En verano, Nagisa y Natsuo se conocen junto al mar. Intercambian palabras torpes, se adentran en el océano empapados por la lluvia y buscan, casi sin darse cuenta, una conexión con la naturaleza que acalle sus propios conflictos interiores. En invierno, Li, una guionista en plena crisis creativa, viaja a un pueblo cubierto de nieve. Allí encuentra una pensión desolada, regentada por el enigmático Benzo. Sus conversaciones apenas conectan, pero entre ellos surge una amistad inesperada, hecha de silencios que no incomodan y de gestos que dicen más que las palabras.

Miyake convierte estos encuentros en un juego de espejos entre vida y relato: mientras Li busca escribir su propia historia, la película parece reflexionar sobre cómo el cine construye y al mismo tiempo cuestiona la experiencia humana.

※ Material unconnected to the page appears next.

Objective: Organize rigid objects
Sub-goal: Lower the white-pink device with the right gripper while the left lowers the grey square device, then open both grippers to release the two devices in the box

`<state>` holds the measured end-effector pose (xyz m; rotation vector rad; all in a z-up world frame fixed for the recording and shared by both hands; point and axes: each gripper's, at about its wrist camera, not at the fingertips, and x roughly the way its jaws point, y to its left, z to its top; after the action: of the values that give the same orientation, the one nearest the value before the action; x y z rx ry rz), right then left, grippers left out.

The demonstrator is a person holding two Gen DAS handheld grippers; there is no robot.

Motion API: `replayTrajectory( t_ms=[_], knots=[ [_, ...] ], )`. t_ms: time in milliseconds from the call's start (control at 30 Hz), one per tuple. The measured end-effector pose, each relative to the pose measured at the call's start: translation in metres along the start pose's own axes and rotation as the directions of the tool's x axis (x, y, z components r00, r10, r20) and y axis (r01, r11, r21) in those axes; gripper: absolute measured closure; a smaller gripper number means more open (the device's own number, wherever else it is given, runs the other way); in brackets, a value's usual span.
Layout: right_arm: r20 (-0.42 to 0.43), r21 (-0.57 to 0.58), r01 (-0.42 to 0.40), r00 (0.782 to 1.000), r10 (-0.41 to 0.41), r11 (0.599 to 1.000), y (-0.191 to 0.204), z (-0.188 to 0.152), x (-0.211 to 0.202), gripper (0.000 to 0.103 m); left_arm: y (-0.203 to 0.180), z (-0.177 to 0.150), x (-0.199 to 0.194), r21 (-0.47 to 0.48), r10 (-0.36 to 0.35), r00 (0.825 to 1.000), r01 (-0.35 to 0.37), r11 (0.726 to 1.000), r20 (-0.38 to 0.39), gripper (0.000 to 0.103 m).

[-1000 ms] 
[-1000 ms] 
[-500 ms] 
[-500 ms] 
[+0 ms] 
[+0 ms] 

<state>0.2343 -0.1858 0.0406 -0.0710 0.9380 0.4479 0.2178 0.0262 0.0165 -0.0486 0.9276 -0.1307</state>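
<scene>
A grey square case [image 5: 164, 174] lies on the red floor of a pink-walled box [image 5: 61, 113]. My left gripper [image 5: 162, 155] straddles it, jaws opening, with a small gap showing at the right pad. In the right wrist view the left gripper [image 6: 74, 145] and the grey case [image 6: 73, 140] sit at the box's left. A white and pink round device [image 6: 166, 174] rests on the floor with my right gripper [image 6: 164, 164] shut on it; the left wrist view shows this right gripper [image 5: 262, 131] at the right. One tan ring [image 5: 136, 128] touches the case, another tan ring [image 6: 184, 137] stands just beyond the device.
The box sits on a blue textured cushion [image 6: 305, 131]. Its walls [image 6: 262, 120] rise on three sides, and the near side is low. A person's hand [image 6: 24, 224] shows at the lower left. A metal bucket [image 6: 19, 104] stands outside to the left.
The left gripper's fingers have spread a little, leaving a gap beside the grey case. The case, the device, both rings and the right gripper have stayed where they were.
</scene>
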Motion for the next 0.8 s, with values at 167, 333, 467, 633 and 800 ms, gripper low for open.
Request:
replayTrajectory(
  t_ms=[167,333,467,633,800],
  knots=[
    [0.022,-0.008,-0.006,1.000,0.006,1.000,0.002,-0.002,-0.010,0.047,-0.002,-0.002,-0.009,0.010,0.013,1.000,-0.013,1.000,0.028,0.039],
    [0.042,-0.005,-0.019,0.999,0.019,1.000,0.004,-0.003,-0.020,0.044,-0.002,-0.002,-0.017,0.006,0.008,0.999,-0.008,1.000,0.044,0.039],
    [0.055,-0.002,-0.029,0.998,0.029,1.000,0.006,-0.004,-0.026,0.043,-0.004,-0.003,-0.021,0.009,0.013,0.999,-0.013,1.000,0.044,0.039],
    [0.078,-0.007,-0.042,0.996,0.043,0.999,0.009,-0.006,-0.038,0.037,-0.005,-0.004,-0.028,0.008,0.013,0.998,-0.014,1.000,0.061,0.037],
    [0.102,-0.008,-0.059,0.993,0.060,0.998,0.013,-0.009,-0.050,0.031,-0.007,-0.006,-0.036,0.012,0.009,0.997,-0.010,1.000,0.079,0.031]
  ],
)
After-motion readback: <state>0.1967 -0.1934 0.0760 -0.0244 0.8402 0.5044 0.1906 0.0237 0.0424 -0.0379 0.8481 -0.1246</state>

Ese metacine se enuncia de forma explícita; más allá de su presentación, está presente en el modo en que los personajes hablan —o callan—, en la forma en que la cámara observa, en la duda permanente entre lo que se vive y lo que se narra. Two Seasons, Two Strangers es, así, una reflexión sobre la amistad, pero también sobre el propio acto de contar.

La fotografía es clave en esa poética. En verano, la luz es líquida y cambiante, capaz de atrapar la humedad de la lluvia y el brillo del mar; en invierno, la nieve filtra el mundo en una escala de grises que invita a la introspección. Miyake y su director de fotografía encuentran una textura que hace visible el paso de las estaciones como si cada plano respirara. El montaje, por su parte, es de una precisión casi musical: los cortes parecen responder al ritmo de una conversación pausada, a la cadencia de una amistad que se teje sin prisa.

Delicada sin caer en lo cursi, Two Seasons, Two Strangers confirma a Shô Miyake como un autor capaz de pensar y sentir el cine a la vez. Su relato, calmado y sin grandes conflictos, es como un paseo compartido, de esos en los que el silencio es compañía y no vacío. Deja la sensación de querer más estaciones, más desconocidos: como si la amistad que filma —y el propio cine— no quisiera terminar nunca.